• [What you should do]
An exact transcription of the lines below, from the first through the one containing "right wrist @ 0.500", is the only output wanted.

Content starts

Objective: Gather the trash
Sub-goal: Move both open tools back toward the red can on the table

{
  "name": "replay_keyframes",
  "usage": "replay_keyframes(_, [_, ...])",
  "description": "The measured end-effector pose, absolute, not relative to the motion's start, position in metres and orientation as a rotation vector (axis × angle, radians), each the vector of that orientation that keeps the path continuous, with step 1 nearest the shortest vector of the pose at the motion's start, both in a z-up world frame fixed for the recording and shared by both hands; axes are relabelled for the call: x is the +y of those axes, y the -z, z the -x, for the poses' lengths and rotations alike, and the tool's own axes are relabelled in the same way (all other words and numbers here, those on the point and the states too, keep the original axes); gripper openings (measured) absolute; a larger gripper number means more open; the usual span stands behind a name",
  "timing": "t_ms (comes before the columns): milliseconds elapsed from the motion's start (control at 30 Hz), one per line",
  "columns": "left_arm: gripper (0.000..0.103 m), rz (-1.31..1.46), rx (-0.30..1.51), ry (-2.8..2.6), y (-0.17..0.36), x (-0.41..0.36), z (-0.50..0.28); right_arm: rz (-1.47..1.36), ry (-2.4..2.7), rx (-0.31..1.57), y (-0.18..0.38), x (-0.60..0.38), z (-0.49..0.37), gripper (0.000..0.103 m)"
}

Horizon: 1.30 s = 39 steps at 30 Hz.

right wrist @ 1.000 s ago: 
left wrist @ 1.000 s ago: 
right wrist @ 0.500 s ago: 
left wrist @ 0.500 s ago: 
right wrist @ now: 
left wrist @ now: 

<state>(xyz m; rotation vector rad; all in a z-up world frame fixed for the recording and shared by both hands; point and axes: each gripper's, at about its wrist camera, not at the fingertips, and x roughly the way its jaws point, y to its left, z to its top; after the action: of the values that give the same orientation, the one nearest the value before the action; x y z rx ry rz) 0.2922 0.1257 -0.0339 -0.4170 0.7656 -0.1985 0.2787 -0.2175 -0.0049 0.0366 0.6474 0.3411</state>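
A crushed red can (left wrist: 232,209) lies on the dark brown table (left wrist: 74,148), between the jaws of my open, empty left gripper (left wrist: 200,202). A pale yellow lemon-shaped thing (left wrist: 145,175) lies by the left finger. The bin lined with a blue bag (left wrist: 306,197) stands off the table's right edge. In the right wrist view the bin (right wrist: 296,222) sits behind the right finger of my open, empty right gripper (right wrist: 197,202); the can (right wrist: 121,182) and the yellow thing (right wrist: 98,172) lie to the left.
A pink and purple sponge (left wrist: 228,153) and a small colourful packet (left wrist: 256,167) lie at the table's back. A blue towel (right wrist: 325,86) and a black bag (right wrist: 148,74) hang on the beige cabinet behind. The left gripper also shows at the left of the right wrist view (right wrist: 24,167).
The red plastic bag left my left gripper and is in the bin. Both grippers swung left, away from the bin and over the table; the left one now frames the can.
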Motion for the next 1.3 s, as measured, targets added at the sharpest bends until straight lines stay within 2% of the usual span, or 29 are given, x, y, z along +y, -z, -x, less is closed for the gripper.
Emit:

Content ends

• [Exercise output]
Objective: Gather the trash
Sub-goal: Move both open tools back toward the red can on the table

{
  "name": "replay_keyframes",
  "usage": "replay_keyframes(_, [_, ...])",
  "description": "The measured end-effector pose, absolute, not relative to the motion's start, position in metres and orientation as a rotation vector (axis × angle, radians), each the vector of that orientation that keeps the path continuous, with step 1 nearest the shortest vector of the pose at the motion's start, both in a z-up world frame fixed for the recording and shared by both hands; axes are relabelled for the call: x is the +y of those axes, y the -z, z the -x, for the poses' lengths and rotations alike, and the tool's own axes are relabelled in the same way (all other words and numbers here, those on the point and the states too, keep the original axes); gripper openings (measured) absolute; a larger gripper number means more open; the usual span stands behind a name",
  "timing": "t_ms (comes before the columns): milliseconds elapsed from the motion's start (control at 30 Hz), one per line",
  "columns": "left_arm: gripper (0.000..0.103 m), rz (-1.31..1.46), rx (-0.30..1.51), ry (-2.8..2.6), y (-0.17..0.36), x (-0.41..0.36), z (-0.50..0.28); right_arm: rz (-1.47..1.36), ry (-2.4..2.7), rx (-0.31..1.57), y (-0.18..0.38), x (-0.60..0.38), z (-0.49..0.37), gripper (0.000..0.103 m)"
}

Horizon: 1.30 s = 39 steps at 30 Hz.

right wrist @ 1.000 s ago: 
left wrist @ 1.000 s ago: 
right wrist @ 0.500 s ago: 

What came before makes up the full response.